What is the wealth effect?

The wealth effect is a phenomenon recognized by behavioral economists that describes an increase in spending behaviors when people and businesses feel like they're doing better financially. This is often in response to a rapidly growing economy, where the value of their assets is climbing rapidly.

For example, if you bought your house in 2019 and you still lived there in 2023, your rapid increase in home equity could have caused you to feel much wealthier, despite not actually making more money. You might have then booked more expensive vacations, eaten out more, or just generally been less careful with money.

Housing vs. stock market

Housing versus stock market wealth effect

Although the wealth effect is generally tied to an increase in many assets, some economists are taking a deeper look at how it actually works. Some believe that the wealth effect is significantly stronger when housing values increase, rather than when stock prices rise.

This could be because housing values tend to go up and stay up long term, and it's rare that home values decrease significantly. Stock prices, however, can rise and fall regularly in a healthy market. However, if stock prices go up and stay up, that could possibly have the same effect as a rise in housing values.

Wealth vs. Pigou effect

Wealth effect versus Pigou effect

If the wealth effect explains increases in spending in times of asset appreciation, the Pigou effect is its deflationary cousin.

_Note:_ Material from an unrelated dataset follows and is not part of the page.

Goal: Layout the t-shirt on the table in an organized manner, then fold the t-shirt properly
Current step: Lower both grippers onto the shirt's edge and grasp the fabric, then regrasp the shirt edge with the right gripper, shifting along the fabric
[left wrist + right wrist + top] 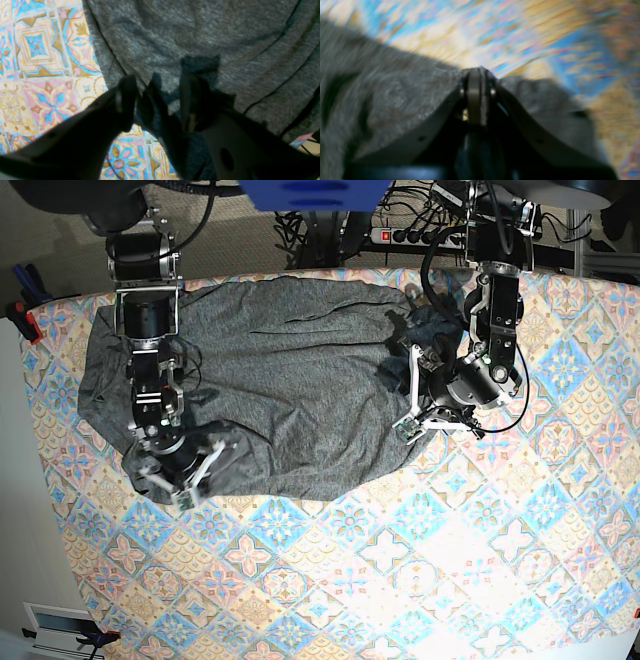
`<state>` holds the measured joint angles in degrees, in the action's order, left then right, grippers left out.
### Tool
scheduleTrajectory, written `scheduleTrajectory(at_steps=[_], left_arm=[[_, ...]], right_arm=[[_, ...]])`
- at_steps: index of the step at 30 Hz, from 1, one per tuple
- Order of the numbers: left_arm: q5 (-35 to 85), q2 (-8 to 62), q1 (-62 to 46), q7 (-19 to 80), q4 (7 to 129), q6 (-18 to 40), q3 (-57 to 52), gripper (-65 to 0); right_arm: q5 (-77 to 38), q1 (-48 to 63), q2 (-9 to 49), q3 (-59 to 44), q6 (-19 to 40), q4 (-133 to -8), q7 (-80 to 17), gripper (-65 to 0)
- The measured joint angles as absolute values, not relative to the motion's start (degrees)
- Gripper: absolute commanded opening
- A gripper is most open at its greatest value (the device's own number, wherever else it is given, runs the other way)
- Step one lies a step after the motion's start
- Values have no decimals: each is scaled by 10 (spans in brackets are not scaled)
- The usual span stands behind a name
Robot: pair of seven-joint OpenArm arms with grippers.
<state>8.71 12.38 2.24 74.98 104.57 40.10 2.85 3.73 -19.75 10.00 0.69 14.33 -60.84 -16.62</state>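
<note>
The dark grey t-shirt [280,360] lies wrinkled across the far left of the patterned table [400,560]. My right gripper [180,485] is at the shirt's near left edge. The right wrist view, blurred by motion, shows that gripper [480,75] shut on a pinch of the t-shirt [395,87], with cloth draping off both sides above the table [495,30]. My left gripper [408,398] sits at the shirt's right edge. In the left wrist view this gripper [157,100] is open, low over the hem of the t-shirt [200,32], with a dark fold in shadow between the fingers and the table [37,62] at left.
A power strip with cables [400,232] runs behind the table's far edge, and a blue object [310,192] hangs at the top. A red clamp [25,320] sits at the left edge. Bare patterned cloth covers the near and right parts of the table.
</note>
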Motion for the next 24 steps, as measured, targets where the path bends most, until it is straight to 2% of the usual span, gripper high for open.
scheduleTrajectory(at_steps=[6,15,24], left_arm=[[87,124,22,750,1046,401,29,-370],[87,124,22,750,1046,401,29,-370],[85,125,24,748,1029,401,29,-370]], right_arm=[[37,-198,100,6,143,-671,-165,-650],[37,-173,100,6,143,-678,-170,-650],[38,-31,99,-49,141,-843,-176,-650]])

The Pigou effect is about the relationship between deflation, or a systemic drop in asset values, and reflexive consumption.

Instead of buying things because they feel better off than they may really be, under the Pigou effect, consumers who have been hoarding cash eventually spend it when deflation reaches a certain point because they are actually holding significant amounts of valuable cash compared to the wider market, with more buying power.

Both lead to more spending, but for very different reasons.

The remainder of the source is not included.